Olmert: Israel’s indirect talks with Syria will produce accord
Reuters, Ha’aretz
1/27/2009
Israel’s indirect peace talks with Syria will eventually produce an
accord, outgoing Prime Minister Ehud Olmert said on Monday, adding that
the Israeli assault on Gaza may have improved the chances for
rapprochement. "We started negotiations with Syria and. . . at the end
of the day, we will be able to reach an agreement that will end the
conflict between us and the Syrians," he said in a speech. Olmert
unveiled Turkish-mediated negotiations with Damascus last year before
being forced to resign in a corruption scandal. The frontrunners to
succeed him in a Feb. 10 election, centrist Foreign Minister Tzipi
Livni and right-wing opposition leader Benjamin Netanyahu, have been
publicly cool to the Syria talks. Syria’s bedrock demand for any accord
is the return of the Golan Heights, which Israel captured in a 1967 war
and annexed in move not recognized abroad.
Syria wants dialogue with US without preconditions
Roee Nahmias and AP,
YNetNews 1/26/2009
Assad tells Lebanese TV new American administration has already sent
officials to Damascus to start a dialogue, praises ’victory of the
resistance in Gaza. ’ On peace talks with Israel: We won’t accept
anything less than full withdrawal from Golan -Syrian President Bashar
Assad
said he wants a dialogue with the United States but maintains that
there should be no preconditions. Assad has told Lebanon’s Al-Manar TV
that the new American administration has already sent officials to
Damascus to start a dialogue. He did not name them but says they had
visited Syria before.
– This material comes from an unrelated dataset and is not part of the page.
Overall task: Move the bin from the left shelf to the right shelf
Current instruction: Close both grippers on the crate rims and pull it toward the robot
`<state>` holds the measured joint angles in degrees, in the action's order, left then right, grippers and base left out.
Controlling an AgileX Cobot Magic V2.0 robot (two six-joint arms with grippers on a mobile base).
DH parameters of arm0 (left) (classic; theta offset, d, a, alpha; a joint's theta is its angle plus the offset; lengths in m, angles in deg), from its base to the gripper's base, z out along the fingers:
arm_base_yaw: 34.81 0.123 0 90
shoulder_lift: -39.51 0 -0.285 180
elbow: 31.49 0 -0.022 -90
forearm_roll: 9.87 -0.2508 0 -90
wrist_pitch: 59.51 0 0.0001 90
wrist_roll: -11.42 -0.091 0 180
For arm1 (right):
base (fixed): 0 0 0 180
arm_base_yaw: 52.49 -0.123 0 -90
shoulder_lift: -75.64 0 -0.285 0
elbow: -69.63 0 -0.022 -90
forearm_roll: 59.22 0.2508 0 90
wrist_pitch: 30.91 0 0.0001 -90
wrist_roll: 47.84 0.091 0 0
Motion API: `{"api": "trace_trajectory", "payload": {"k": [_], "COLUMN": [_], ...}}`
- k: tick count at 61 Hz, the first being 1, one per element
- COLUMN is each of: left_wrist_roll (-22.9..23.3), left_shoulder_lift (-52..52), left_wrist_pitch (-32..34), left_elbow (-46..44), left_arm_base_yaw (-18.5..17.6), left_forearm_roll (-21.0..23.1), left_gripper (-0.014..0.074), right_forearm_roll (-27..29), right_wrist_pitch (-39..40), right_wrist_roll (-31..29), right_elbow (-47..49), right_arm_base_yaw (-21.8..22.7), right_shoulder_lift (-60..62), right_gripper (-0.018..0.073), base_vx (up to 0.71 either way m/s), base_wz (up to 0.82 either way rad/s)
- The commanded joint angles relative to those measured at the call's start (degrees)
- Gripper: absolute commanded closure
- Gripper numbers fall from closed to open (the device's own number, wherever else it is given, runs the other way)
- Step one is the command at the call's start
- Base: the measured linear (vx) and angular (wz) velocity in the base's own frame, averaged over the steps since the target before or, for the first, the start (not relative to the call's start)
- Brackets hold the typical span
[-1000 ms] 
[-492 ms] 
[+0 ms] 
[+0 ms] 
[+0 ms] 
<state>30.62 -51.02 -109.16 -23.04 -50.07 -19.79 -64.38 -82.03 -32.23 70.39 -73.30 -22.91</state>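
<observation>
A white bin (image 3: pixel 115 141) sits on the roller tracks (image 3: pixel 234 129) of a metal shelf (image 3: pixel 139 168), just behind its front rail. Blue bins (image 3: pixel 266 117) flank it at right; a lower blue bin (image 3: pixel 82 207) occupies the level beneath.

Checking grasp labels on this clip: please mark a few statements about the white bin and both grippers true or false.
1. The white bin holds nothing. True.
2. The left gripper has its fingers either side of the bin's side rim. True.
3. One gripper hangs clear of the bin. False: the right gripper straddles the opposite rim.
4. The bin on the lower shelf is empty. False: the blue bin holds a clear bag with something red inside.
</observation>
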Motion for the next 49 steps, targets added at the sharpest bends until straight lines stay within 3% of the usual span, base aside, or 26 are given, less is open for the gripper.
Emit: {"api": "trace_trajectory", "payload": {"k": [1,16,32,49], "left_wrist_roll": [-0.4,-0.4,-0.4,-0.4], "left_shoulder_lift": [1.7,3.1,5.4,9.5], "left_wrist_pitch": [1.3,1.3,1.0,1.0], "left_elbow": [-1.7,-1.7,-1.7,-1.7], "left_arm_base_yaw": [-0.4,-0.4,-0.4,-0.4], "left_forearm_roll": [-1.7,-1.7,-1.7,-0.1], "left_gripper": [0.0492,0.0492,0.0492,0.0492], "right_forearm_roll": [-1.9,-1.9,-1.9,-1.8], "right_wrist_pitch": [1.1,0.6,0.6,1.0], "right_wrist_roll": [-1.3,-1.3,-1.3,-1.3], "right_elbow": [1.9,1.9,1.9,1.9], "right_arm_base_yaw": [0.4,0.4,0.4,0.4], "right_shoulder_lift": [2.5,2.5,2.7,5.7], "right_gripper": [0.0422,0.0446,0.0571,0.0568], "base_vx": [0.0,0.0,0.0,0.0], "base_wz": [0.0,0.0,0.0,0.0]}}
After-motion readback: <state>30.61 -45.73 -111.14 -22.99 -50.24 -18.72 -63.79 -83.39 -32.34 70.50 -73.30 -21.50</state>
Assad said in Monday’s interview that despite the
positive signals from Washington "we have learned to be cautious, as
the relations have deteriorated significantly during George W. Bush’s
term. "Washington pulled its ambassador out of Syria following the 2005
assassination in Beirut of former Lebanese Prime Minister Rafik Hariri.
Netanyahu deal aimed at nat’l-religious camp
Nadav Shragai,
Ha’aretz 1/27/2009
Likud leader Benjamin Netanyahu signed a deal with Effi Eitam’s Ahi
faction yesterday to try to increase support of voters from the
national-religious camp. But two national religious parties - Habayit
Hayehudi and National Union - responded angrily to the declaration. In
the deal, the two sides embrace the national-religious educational
system and hope this will be reflected in the state budget. The
agreement calls for a strengthening of the state’s Jewish identity and
commits Likud to oppose another withdrawal like the Gaza disengagement
of 2005. It also calls for quickly addressing the needs of the former
residents of Gush Katif and protecting the unity of Jerusalem.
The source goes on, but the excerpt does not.